▶ [ASSIGNMENT] State the number of lines in the following data that contain the string "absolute", and nothing else.
....
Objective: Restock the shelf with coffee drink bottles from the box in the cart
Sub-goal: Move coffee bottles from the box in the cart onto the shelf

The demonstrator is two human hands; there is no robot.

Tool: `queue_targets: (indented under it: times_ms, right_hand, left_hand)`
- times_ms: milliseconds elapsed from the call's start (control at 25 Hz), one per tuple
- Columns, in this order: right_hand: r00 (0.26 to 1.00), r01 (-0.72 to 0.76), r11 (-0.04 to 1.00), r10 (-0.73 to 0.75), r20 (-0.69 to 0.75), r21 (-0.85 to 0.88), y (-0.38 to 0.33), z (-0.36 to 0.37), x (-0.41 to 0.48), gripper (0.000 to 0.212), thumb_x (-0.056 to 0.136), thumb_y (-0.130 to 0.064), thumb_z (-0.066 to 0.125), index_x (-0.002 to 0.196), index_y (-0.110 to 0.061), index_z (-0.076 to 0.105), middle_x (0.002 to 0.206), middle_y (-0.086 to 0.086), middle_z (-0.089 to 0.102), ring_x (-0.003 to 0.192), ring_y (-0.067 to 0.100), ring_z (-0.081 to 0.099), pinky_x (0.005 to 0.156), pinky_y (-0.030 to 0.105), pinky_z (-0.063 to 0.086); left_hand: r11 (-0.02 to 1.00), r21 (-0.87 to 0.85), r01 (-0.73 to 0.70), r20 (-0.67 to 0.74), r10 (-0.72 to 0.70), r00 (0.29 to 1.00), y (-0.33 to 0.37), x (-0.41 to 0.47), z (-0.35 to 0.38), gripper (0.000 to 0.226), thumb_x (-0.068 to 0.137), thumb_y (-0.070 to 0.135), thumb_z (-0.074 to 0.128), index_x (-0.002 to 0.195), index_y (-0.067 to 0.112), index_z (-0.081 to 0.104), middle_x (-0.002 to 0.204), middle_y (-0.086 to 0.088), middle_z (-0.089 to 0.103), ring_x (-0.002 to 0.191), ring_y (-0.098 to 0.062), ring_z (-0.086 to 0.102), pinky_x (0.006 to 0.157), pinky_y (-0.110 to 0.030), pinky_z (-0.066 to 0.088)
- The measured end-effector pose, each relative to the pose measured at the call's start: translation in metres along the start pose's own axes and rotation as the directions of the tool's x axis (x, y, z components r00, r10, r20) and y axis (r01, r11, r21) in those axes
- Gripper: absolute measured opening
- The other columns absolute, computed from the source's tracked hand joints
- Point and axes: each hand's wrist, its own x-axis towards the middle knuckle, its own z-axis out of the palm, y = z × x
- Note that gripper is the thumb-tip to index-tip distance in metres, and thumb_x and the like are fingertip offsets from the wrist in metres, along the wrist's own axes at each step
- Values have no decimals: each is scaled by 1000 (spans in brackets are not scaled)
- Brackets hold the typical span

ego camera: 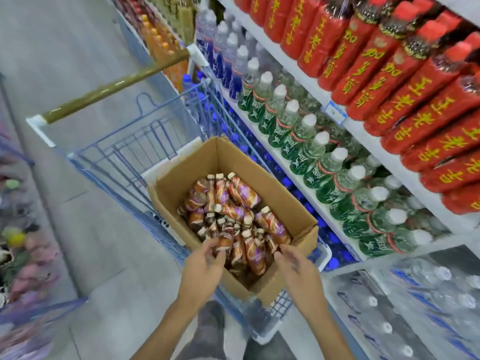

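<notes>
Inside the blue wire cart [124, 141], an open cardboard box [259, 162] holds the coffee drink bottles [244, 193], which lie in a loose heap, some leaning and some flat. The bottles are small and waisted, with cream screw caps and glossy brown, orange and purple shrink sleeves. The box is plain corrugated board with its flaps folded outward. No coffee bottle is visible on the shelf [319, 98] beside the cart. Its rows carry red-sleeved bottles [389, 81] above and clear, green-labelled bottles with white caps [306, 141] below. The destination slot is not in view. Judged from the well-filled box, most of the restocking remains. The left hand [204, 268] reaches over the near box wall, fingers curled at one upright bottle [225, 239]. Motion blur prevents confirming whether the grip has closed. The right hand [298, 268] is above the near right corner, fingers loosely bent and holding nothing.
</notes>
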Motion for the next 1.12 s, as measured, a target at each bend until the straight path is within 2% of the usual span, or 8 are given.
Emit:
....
▶ [SOLUTION FOR THIS PROBLEM] 2